By Bill Waltz
---- — Reducing the state’s dependence on the taxation of business machinery and equipment came into the spotlight recently with legislative leaders and the Indiana Chamber of Commerce announcing it was a top priority for 2014.
Since then, some attention has focused on the approximately $1 billion in revenue that local governments would have to do without if a full elimination were to take place.
But absolutely no one has called for that money to be taken away without some type of replacement revenue stream. What’s more, there is no way that all personal property tax can be eliminated overnight – that is not going to be the proposal. So those fears can be calmed.
With that aspect clarified, let’s look at why the matter is being brought up in the first place.
Indiana is the only state in the Midwest, other than Kentucky, that taxes machinery and equipment (personal property) – and Kentucky taxes it at a much lower rate. In fact, only a hand full of states tax personal property at a higher rate than Indiana.
In fact, the effective property tax rate for our business commercial and industrial property taxpayers is near the top in every category (big, small, urban or rural), and this is largely due to the state’s tax on business equipment. Numerous studies clearly support that fact. Tax policy experts, economists and academics all acknowledge that personal property tax deters investment in new capital.

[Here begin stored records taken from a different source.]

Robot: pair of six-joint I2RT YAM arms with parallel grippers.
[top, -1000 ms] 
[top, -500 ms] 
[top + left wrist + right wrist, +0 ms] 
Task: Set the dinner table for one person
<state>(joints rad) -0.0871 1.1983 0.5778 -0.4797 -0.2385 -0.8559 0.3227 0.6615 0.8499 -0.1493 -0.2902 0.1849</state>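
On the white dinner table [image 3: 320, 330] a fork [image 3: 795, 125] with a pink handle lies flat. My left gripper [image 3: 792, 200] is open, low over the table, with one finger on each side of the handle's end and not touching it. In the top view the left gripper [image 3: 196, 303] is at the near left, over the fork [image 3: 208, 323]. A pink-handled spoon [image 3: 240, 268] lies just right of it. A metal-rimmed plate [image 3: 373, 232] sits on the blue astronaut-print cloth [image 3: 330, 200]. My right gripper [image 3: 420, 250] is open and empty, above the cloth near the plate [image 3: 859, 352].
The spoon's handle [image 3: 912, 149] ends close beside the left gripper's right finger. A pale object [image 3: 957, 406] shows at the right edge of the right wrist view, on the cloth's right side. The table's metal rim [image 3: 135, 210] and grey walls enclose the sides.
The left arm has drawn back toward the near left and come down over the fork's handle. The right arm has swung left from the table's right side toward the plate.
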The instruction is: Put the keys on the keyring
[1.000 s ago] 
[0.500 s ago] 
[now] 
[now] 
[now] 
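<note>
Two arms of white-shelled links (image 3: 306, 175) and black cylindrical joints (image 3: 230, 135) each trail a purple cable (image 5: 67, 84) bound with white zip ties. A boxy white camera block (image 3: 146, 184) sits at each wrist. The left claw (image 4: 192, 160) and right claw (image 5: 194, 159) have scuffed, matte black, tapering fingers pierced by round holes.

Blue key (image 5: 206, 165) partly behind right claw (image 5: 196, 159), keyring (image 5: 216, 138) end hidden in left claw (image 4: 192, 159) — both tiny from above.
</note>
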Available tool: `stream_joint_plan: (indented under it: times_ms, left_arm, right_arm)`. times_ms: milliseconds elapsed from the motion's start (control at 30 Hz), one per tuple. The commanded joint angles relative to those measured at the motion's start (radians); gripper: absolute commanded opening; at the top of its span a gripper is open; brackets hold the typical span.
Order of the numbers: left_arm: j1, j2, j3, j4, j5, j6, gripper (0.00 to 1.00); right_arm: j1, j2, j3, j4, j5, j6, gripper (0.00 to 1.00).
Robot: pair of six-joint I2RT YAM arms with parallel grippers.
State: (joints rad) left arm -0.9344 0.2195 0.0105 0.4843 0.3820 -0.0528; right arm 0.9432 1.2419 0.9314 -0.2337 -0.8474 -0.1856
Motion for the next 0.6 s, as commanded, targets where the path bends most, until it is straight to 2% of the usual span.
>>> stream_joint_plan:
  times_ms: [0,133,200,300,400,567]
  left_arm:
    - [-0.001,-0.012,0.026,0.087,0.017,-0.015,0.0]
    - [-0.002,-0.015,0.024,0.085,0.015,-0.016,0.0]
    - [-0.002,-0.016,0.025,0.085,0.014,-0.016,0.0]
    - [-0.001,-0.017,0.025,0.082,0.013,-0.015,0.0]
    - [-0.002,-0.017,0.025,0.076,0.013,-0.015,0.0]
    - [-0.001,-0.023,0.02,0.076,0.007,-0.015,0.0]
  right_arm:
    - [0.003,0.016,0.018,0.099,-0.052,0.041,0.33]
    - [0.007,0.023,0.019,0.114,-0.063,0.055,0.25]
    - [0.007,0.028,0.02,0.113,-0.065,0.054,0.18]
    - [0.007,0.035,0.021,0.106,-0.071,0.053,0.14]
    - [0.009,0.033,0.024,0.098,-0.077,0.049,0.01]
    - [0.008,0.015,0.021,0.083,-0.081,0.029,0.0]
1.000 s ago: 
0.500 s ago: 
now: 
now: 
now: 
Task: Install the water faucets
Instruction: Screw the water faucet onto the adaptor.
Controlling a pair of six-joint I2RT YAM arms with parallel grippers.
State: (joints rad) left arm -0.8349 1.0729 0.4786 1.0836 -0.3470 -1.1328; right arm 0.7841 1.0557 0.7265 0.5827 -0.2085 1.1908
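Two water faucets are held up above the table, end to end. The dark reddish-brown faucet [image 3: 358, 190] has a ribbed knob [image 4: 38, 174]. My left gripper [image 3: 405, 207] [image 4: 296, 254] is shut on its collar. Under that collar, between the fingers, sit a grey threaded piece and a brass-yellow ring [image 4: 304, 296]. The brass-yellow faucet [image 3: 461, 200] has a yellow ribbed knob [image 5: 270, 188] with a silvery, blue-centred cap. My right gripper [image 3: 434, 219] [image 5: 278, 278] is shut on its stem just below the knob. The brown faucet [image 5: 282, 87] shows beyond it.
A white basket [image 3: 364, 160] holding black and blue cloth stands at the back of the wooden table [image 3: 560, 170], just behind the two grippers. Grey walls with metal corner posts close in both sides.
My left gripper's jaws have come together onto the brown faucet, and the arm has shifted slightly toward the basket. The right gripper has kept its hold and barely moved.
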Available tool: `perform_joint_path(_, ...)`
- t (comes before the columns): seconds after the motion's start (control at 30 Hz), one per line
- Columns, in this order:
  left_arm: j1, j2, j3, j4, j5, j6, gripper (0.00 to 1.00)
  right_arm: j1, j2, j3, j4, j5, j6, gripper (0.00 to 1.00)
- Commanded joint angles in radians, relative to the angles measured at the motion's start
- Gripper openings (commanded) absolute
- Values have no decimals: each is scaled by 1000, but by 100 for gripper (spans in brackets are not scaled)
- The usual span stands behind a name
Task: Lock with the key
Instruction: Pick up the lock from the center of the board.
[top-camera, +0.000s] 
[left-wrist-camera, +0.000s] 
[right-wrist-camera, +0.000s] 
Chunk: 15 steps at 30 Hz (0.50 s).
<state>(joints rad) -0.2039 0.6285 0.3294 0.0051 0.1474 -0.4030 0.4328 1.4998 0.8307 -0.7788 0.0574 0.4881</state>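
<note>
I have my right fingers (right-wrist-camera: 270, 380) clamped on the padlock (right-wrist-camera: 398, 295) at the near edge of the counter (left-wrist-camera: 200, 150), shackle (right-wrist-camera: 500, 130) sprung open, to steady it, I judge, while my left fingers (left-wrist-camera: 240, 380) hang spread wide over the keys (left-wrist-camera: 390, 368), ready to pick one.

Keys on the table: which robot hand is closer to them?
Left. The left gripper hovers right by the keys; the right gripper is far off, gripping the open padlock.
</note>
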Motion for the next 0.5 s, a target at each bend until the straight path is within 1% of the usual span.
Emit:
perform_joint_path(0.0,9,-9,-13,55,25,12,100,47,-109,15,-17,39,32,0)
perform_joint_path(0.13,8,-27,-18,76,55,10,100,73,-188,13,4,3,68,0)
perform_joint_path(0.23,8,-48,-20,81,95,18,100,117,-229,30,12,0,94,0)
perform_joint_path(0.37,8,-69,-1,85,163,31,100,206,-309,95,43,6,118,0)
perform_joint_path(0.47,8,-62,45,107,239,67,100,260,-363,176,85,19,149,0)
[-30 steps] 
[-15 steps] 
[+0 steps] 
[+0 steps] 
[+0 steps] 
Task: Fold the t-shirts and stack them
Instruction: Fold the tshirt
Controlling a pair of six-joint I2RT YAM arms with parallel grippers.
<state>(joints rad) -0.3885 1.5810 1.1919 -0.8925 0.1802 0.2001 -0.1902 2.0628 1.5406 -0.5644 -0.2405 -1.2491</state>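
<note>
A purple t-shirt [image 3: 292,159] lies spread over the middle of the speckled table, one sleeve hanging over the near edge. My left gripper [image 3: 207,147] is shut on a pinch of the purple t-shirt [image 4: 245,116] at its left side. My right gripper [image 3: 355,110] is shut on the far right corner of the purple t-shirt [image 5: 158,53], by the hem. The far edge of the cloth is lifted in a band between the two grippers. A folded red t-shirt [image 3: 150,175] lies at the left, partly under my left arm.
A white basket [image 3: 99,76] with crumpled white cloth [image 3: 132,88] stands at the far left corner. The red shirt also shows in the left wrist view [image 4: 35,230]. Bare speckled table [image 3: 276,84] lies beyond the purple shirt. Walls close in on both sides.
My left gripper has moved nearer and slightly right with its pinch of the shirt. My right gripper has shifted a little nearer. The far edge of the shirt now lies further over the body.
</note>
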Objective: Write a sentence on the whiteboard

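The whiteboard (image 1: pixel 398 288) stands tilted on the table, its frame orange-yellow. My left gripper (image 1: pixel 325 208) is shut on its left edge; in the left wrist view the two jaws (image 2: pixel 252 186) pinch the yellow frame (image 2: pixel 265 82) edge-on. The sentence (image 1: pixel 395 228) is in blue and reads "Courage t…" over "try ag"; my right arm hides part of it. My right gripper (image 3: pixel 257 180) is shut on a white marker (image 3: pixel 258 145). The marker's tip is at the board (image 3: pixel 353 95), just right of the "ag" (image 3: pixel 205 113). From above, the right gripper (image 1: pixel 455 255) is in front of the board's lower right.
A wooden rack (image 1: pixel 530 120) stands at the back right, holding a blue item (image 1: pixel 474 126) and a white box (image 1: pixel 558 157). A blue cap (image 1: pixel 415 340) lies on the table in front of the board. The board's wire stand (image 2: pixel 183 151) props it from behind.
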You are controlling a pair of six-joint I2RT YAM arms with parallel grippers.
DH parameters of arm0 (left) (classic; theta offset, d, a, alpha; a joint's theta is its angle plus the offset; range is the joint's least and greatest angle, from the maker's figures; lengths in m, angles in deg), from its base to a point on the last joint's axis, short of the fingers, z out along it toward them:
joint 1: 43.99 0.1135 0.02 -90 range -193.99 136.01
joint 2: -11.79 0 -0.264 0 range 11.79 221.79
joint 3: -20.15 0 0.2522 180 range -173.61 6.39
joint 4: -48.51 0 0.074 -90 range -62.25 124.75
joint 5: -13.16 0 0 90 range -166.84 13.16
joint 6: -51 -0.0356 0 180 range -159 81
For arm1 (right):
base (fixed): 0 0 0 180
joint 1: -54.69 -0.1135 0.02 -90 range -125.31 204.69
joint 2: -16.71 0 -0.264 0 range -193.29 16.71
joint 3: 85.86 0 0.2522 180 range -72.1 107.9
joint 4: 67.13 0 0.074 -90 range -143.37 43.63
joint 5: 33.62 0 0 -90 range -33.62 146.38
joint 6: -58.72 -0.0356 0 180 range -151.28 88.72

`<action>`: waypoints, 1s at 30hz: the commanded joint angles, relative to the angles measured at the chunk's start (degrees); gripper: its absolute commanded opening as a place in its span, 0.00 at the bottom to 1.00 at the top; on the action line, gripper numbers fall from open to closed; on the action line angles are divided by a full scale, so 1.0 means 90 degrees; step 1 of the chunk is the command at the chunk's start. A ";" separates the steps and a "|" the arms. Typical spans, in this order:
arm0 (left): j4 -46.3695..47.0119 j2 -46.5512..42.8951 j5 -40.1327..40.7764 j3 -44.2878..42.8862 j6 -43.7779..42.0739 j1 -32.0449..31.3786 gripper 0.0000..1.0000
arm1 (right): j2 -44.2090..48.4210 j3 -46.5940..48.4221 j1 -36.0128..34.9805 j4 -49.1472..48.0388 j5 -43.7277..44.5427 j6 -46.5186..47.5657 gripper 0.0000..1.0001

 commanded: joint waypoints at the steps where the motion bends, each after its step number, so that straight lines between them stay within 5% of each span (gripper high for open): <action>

And new investment in the capital – machines and equipment – that is necessary for a business to expand and thrive should not be discouraged, but encouraged. New investments mean the business is growing. This means workers are being added and the company is spending money on the services and products of other local businesses. In other words, the businesses that local communities depend on to employ their residents are more motivated to invest in the community.
All true economic growth comes from a strong business community. Without it, the government will have nobody to serve. Nobody wants to deny local governments the means to operate effectively. Everybody wants them to provide the services and infrastructure necessary to a make their community an enjoyable place to live. So fair revenue replacements can and will be found to protect the integrity of needed local government operations.
While nobody likes taxes, some taxes are truly more detrimental than others. That’s why our legislators and other elected officials have identified the need to wean us off the taxation of capital investment; they are looking to further improve our tax climate and make Indiana as competitive as it can possibly be.
This is not a goal that should be attacked or obstructed. It is one that should be embraced by all who want their communities and state to reach their greatest potential. So, let’s keep these things in mind as the debate progresses on this initiative.
Bill Waltz is the vice president of taxation and public policy for the Indiana Chamber of Commerce.